→ WHAT THE TASK REQUIRES
In the following material, identify every line holding the string "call" and return it.

→ SOURCE DATA
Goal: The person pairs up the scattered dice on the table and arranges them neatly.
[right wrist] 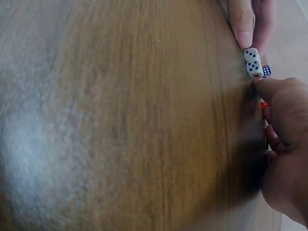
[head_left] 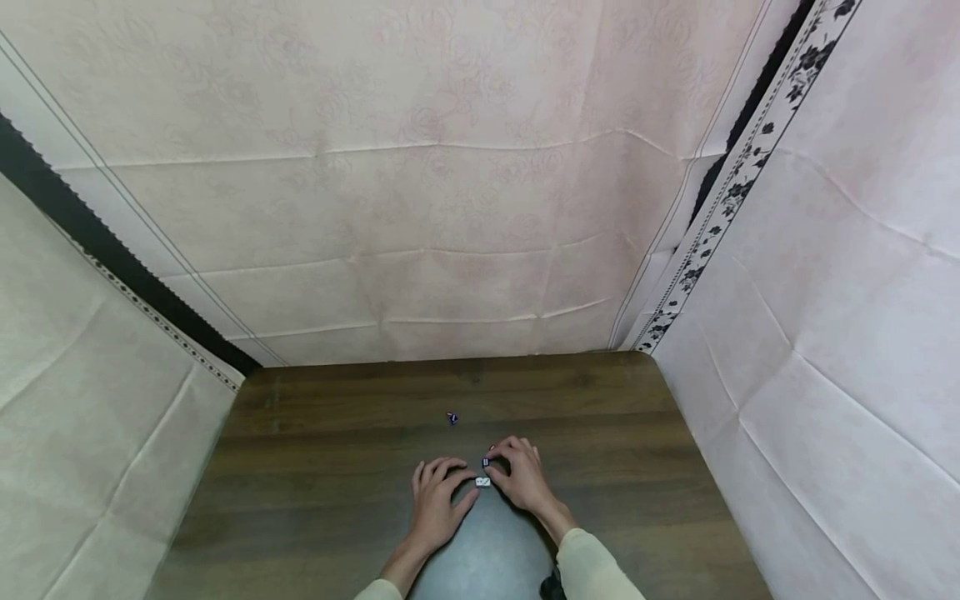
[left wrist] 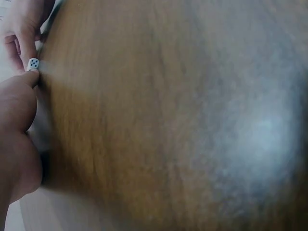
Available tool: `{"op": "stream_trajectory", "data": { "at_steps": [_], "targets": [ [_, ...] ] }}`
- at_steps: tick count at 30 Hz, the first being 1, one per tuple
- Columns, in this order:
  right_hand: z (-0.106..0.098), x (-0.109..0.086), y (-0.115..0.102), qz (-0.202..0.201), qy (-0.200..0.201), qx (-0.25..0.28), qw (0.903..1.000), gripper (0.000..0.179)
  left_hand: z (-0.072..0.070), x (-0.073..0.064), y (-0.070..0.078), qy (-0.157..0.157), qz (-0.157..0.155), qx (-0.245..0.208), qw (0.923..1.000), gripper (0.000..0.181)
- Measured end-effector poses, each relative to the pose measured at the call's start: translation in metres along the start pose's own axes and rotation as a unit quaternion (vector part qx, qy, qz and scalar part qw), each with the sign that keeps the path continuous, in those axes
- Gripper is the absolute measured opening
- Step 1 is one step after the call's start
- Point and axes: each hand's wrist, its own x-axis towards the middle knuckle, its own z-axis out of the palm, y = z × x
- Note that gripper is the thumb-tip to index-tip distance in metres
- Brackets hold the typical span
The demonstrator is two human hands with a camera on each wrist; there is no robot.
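Note:
Two white dice (head_left: pixel 482 482) sit end to end between the hands; the right wrist view shows their blue pips and one red pip. My left hand (head_left: pixel 437 504) pinches the left end of this pair with thumb and index finger. Just beyond the pair, a dark blue die (head_left: pixel 485 462) is between the thumb and index fingertips of my right hand (head_left: pixel 522 475). The right thumb (right wrist: pixel 270 88) comes close to the near white die (right wrist: pixel 254 70). A small red die (right wrist: pixel 264 105) shows partly by the right fingers, the rest hidden.
Farther back on the wooden table (head_left: pixel 337 425) lies a small dark blue and reddish cluster (head_left: pixel 452 417), likely dice. Pale cloth walls (head_left: pixel 450 250) enclose the back and both sides. A rounded grey surface (head_left: pixel 483 550) lies between the forearms.

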Motion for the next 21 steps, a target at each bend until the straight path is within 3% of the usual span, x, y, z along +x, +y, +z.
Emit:
{"op": "stream_trajectory", "data": {
  "at_steps": [6,11,18,21],
  "targets": [
    [0.001,0.000,0.001,0.002,-0.002,0.001,1.0000,0.014,-0.009,0.001,0.001,-0.015,0.005,-0.010,0.9998,0.032],
    [0.002,0.001,0.001,0.005,-0.004,0.003,1.0000,0.016,-0.016,0.001,-0.002,-0.019,0.000,-0.044,0.9988,0.037],
    [0.003,0.001,0.001,0.010,-0.003,0.000,0.9999,0.017,-0.020,0.005,-0.009,0.047,0.031,-0.058,0.9968,0.032],
    [0.003,0.001,0.001,0.010,-0.005,0.002,0.9999,0.017,-0.023,0.010,-0.012,0.060,0.033,-0.055,0.9961,0.030]
  ]
}}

→ ANSWER BOX
- Measured end-effector poses, each relative to the pose measured at the call's start: translation in metres along the start pose's own axes and rotation as a unit quaternion (vector part qx, qy, qz and scalar part qw), each with the sign that keeps the path continuous, in those axes
- Step 1 is one step after the call's start

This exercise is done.